The code above uses the new RandomSearch class, rather than GridSearch - but the code would look the same either way. RandomSearch is a good alternative compared to GridSearch, especially when more than 2 parameters are going to be searched over. Using the diabetes dataset, we end up with an output that looks like

Error rate: 0.3489583
Tuned Error rate: 0.265625

Yay, an improvement in the error rate! A potentially better error rate could be found by increasing the number of trials that RandomSearch performs. While the code that makes this possible is a little hairy, so far I'm happy with the way it works for the user. 

Monday, June 1, 2015

Exact Models and Cross Validation from Warm Starts

One of the most common tasks when performing model building is to do some Cross Validation. Computationally speaking, this can be a very performance intensive deal. If you want to do 10-fold cross validation, you're basically going to be waiting ~10x as long for your model to build.

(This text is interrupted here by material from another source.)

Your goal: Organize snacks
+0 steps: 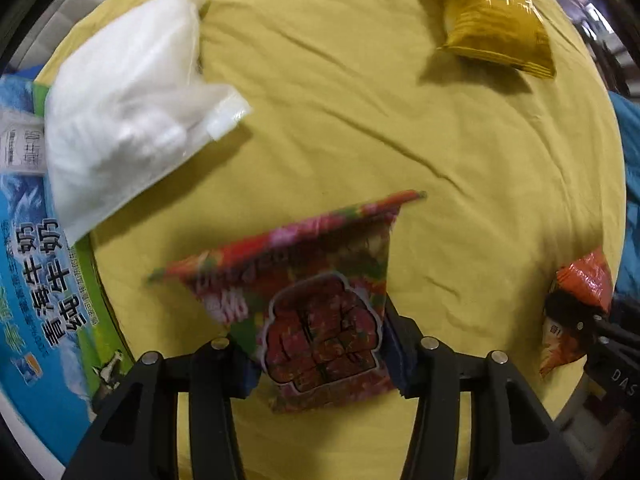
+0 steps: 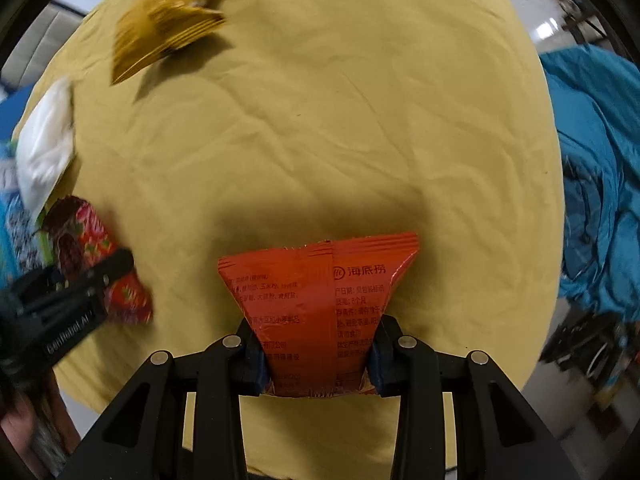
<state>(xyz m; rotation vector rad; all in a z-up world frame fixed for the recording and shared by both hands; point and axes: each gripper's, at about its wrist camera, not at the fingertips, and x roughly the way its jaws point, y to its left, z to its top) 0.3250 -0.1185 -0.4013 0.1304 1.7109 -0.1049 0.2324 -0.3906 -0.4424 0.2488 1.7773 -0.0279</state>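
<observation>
**Both tongs pinching a snack packet over the yellow cloth**

Left wrist view: your left gripper [image 1: 320, 364] points down at the table's yellow cloth [image 1: 340, 120], and its blue pads press on both sides of a red floral packet [image 1: 320, 320], which is blurred. A white pouch [image 1: 128, 136] lies at the cloth's left edge, overlapping a blue-and-green milk carton box [image 1: 44, 300] beside the table. A golden packet [image 1: 492, 24] rests near the far right edge, well apart from the rest. At the right edge, an orange packet [image 1: 580, 296] shows in the other tool's black fingers.

Right wrist view: your right gripper [image 2: 318, 364] is clamped on the orange packet [image 2: 316, 300], back side with printed text facing the camera, above the cloth's near edge. At the left edge, the left gripper [image 2: 80, 292] grips the red floral packet [image 2: 92, 256]. The white pouch [image 2: 48, 140] lies beyond it; the golden packet [image 2: 168, 16] lies near the far left edge. Crumpled blue fabric [image 2: 592, 160] sits off the table's right side.
</observation>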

However, there is a potential speed up available for Cross Validation but only when using models that converge to an exact solution. First you train 1 model on all the data, and then train the 10 CV models using the first model as a warm start. This way we are training 11 models, but the 10 CV models will train significantly faster - and should be enough of a difference to offset the training time.

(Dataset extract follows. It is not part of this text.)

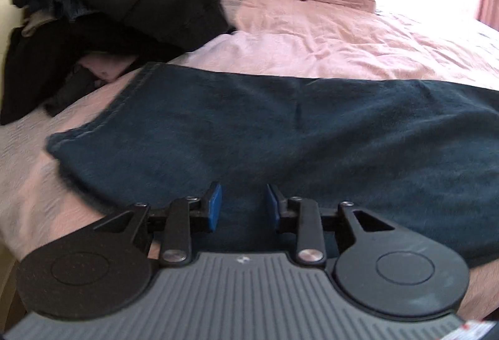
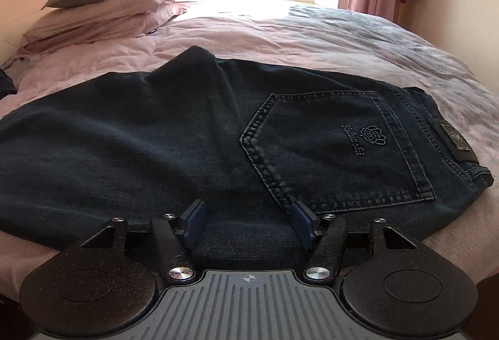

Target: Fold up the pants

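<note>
Across the pink bed in front of me the dark jeans lie flat, their long axis running left to right, already doubled lengthwise by the look of it, one leg on the other. My right gripper sits at the near edge by the seat, with the back pocket just ahead and to its right and the waistband at the far right. Its jaws stand wide apart and grip nothing; denim lies beneath the gap between them. My left gripper hovers over the near edge of the leg end, the hem ahead and to its left. Its jaws are parted too, more narrowly, and they hold nothing, though whether the blue pads touch the cloth I cannot tell. A pile of dark clothes sits beyond the hem, clear of it. I judge the next fold runs along that long axis, hem toward waistband, so my left gripper, nearer the hem, is the one placed to carry it.
</note>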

The use of models that converge to a singular exact solution is critical for this to be a sensible idea. The point of the CV is to keep data separate, and evaluate on data you haven't seen/trained on. By warm starting from a model trained on everything, the CV models have kinda seen all the data before. But because the model converges to an exact solution, it would be the same solution regardless of the warm start. The model basically forgets about the earlier data.

If we had used a model that does not converge to an exact solution, or has multiple local minima - this approach would bias the CV error. In the former case, we may not move all the way from the first solution we found. Being closer to the initial solution means we may have enough bias left to "remember" some of what we saw. This is even worse in the later case - the initial solution on all the data may put you in a local minima that you wouldn't have been in if you hadn't warm started, which basically guarantees you won't be able to get too far away.

Hopefully I'll get some time to experiment with actually implementing this idea.